The group released six more albums and toured extensively until they went on hiatus in 1974. Their records from this period were among the most successful in the progressive rock genre, and produced FM radio hits such as "Nights in White Satin" (1967; charting again in 1972), "Tuesday Afternoon" (1968), "Question" (1970), "The Story in Your Eyes" (1971), "Isn't Life Strange" (1972), and "I'm Just a Singer (In a Rock and Roll Band)" (1973). After resuming activities in 1977, Pinder left the following year and was replaced by former Yes keyboardist Patrick Moraz. In the 1980s they took on a more synth-pop sound, having hits with "Gemini Dream" (1981), "The Voice" (1981), "Your Wildest Dreams" (1986) and "I Know You're Out There Somewhere" (1988). "Your Wildest Dreams" made the Moody Blues the first act to earn each of its first three Top 10 singles in the United States in three different decades. Moraz departed in 1991, followed by Thomas in 2002; Thomas died in 2018. The band's last studio album was the Christmas album December (2003), after which they decided against recording any further studio albums. However, they continued to tour throughout the 2000s and later reunited periodically for events, one-off concerts, short tours and cruises, until Graeme Edge, the last remaining original member, retired in 2018; he died in 2021.

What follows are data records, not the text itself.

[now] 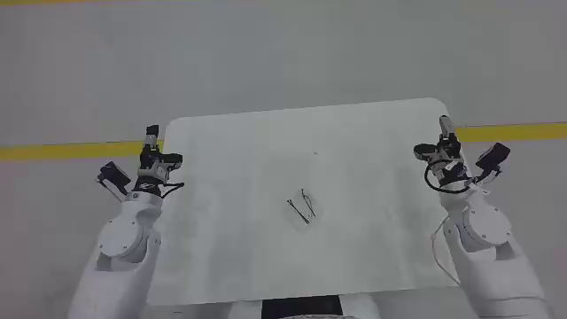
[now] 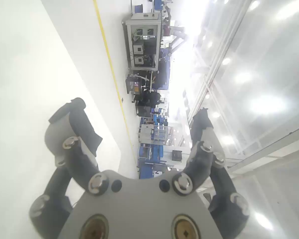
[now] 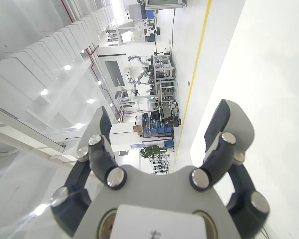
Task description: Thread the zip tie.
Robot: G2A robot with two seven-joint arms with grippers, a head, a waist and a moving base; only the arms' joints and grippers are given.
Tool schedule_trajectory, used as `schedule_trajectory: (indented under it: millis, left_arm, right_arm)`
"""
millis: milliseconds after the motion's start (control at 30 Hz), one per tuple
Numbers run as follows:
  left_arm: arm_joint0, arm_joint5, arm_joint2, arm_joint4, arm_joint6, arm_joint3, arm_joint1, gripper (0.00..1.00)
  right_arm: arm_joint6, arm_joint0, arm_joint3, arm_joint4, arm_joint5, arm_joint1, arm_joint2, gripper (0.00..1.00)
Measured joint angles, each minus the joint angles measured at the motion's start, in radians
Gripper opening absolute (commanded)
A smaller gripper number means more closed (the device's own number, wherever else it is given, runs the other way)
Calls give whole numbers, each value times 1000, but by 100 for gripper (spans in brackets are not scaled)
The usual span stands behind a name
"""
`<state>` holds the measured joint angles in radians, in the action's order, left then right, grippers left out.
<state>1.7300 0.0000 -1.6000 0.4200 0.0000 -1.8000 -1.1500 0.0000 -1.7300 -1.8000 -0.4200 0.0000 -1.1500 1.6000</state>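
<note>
The left claw [image 2: 139, 109] hung at the left edge of the table [image 1: 230, 248], pointing away from the robot, its fingers spread wide and holding nothing. The right claw [image 3: 163, 107] mirrored it at the right edge, equally wide and empty. The zip tie [image 1: 304, 206] lay flat near the table's middle, well apart from both.

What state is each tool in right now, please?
Left tool: open, holding nothing.
Right tool: open, holding nothing.
</note>
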Motion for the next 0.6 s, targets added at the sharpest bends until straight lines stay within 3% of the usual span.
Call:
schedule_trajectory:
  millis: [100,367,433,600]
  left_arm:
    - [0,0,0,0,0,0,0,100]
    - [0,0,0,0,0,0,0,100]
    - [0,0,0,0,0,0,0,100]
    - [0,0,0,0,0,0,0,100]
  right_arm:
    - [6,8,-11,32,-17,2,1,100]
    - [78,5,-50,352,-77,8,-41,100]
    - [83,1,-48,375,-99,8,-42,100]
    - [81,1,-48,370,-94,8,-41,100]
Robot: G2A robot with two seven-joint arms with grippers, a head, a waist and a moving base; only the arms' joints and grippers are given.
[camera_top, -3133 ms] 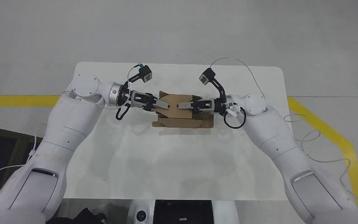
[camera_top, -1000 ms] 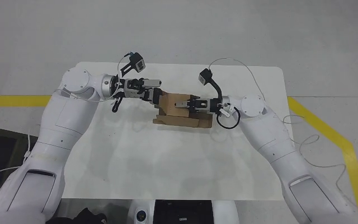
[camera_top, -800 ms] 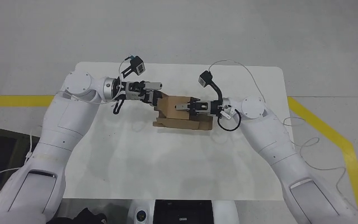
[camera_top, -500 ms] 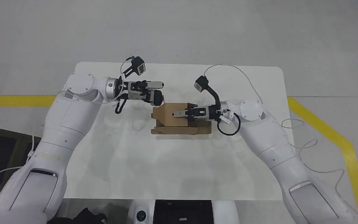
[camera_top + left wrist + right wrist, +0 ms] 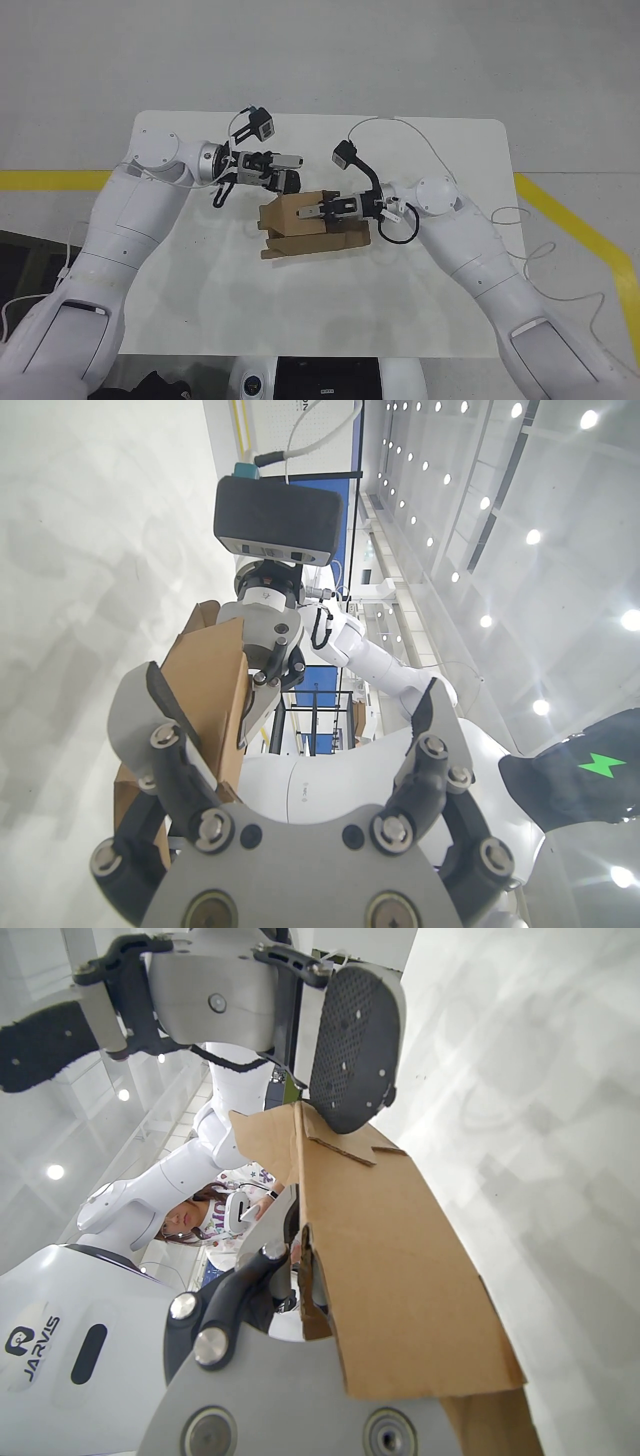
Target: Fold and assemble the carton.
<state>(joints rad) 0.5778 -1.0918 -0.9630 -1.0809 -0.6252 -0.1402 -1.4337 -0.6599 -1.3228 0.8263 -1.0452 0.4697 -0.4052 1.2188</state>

The Moody Blues have sold 70 million albums worldwide, including 18 platinum and gold LPs. They produced 16 studio albums, six of which made the US Top 20 (with two reaching No. 1) and eight of which made the UK Top 20 (with three reaching No. 1). They were inducted into the Rock and Roll Hall of Fame in 2018, for "over 50 years of exhilarating and significant music that has influenced countless musicians and rocked fans around the world".
Pre-history, 1958–1964 edit
In 1958, rock and roll band El Riot & the Rebels formed in Birmingham, England, featuring vocalist and harmonica player Ray Thomas ("El Riot") and bassist John Lodge. At the beginning of 1963 they were joined by keyboardist Mike Pinder, who had just returned home from time in the army. Other Birmingham rock and roll bands around during these years included Danny King & the Dukes (formed 1958), with bassist Clint Warwick, Gerry Levine & the Avengers (formed 1959), with drummer Graeme Edge and future Electric Light Orchestra member Roy Wood on guitar, and Denny & the Diplomats (formed 1962), with vocalist and guitarist Denny Laine and another future ELO member, drummer Bev Bevan. El Riot & the Rebels split when John Lodge went to technical college in 1963, with Ray Thomas and Mike Pinder forming a new band, the Krew Kats.

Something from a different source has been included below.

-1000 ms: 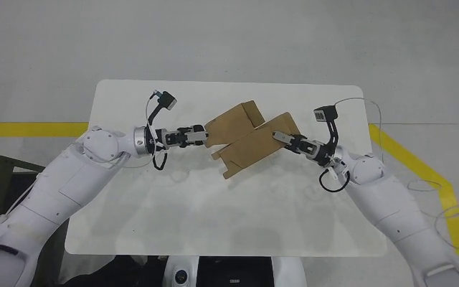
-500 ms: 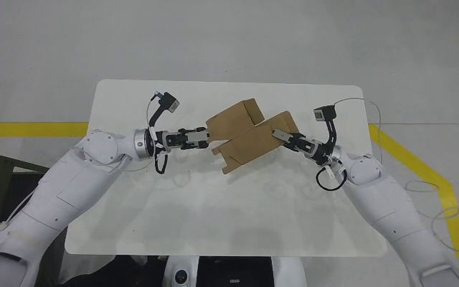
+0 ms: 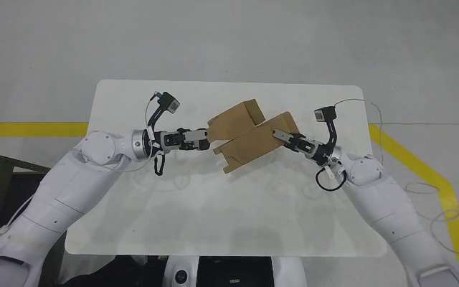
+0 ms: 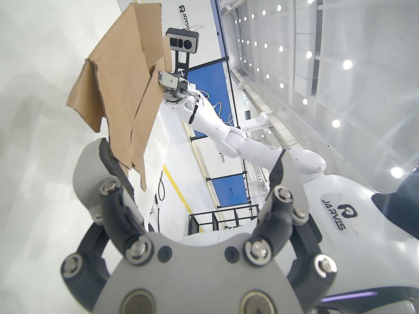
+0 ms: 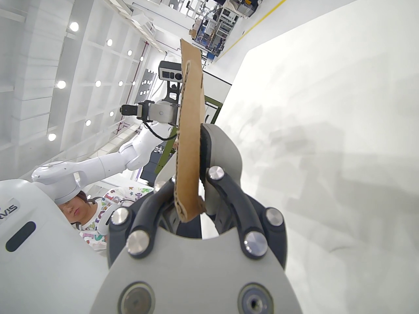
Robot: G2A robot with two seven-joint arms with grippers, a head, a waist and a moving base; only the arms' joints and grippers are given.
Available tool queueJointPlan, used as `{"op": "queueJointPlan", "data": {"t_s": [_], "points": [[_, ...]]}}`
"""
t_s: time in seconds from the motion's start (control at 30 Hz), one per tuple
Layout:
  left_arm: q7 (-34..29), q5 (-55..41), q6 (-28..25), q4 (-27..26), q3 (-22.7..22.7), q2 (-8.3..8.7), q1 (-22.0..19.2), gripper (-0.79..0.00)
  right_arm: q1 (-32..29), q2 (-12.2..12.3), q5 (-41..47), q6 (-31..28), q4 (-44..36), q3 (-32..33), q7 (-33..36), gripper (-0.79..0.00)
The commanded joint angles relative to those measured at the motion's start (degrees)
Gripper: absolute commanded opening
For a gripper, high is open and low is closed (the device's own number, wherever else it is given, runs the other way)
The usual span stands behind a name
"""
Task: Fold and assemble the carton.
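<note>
The carton (image 3: pixel 247 136) sits over the far middle of the counter (image 3: pixel 179 208). The left tool (image 3: pixel 207 139) lies just left of the carton, at its corner. The right tool (image 3: pixel 279 134) is at the carton's right end, clamped on a panel.

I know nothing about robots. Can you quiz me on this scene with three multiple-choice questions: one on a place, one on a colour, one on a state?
1. Where is the carton?
A. On the floor
B. Over the table, between the two arms
C. Inside a bin

2. What colour is it?
A. Blue
B. White
C. Brown

3. The right gripper is:
A. Shut on the carton
B. Open and empty
C. Holding a cup

Answers: B, the top view shows it mid-table between the arms; C, it is plain brown cardboard; A, the right wrist view shows the cardboard edge clamped.
</note>
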Motion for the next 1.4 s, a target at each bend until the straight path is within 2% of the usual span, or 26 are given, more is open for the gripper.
{"op": "queueJointPlan", "data": {"t_s": [0.0, 0.77, 0.93, 0.97, 1.03, 1.07, 1.37], "points": [[-0.4, -0.1, 0.2, -0.2, -0.5, -0.14, 0.2, 0.0, 0.0, -0.1, -0.2, 0.0, -0.2, 0.1, 0.2, -0.785], [0.6, 4.1, 1.5, 1.3, -3.0, -2.79, 0.7, -0.006, 0.1, -2.1, 0.7, -0.4, -0.2, 0.1, 2.8, -0.785], [0.7, 5.0, 2.2, 2.1, -3.3, -3.34, 0.8, -0.185, 0.2, -2.5, 0.8, -0.5, 0.2, 0.3, 3.5, -0.785], [0.7, 5.2, 2.4, 2.2, -3.3, -3.4, 0.9, -0.252, 0.2, -2.5, 0.8, -0.5, 0.2, 0.3, 3.5, -0.785], [0.3, 5.7, 3.1, 2.6, -3.4, -3.6, 0.9, -0.32, 0.3, -2.7, 1.0, -0.3, 0.4, 0.4, 3.8, -0.785], [0.3, 5.8, 3.2, 2.6, -3.5, -3.65, 0.9, -0.379, 0.3, -2.7, 1.0, -0.3, 0.4, 0.5, 3.9, -0.785], [-0.1, 9.3, 5.6, 4.3, -4.0, -4.32, 1.0, -0.493, 0.5, -3.3, 1.1, -0.3, 0.8, 0.8, 5.0, -0.785]]}}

At the end of 1963, after a disappointing spell in Hamburg, Germany, Thomas and Pinder began making plans to start a new band. Meanwhile, by the beginning of 1964, Clint Warwick, Graeme Edge and Denny Laine had all left their previous bands and begun working together in a new band, the R&B Preachers.
Early years, 1964–1967 edit
Formation and early success edit
At the beginning of May 1964, Ray Thomas and Mike Pinder began forming their new band, with Graeme Edge and Denny Laine both joining, while Thomas and Pinder's former El Riot bandmate John Lodge was asked to join, but declined as the other members already intended to move to London as a professional band after a few local gigs, while he was still in college and determined to finish. They instead recruited Edge and Laine's former R&B Preachers bandmate Clint Warwick. The band hoped to receive sponsorship from the local Mitchells & Butlers Brewery (who owned numerous live music clubs), even naming themselves the "M & B Five", though the sponsorship failed to materialise. The M & B Five played their first live show a few days after their formation, at the Carlton Ballroom (later to become rock music venue Mothers) on Erdington High Street, where they became the resident band.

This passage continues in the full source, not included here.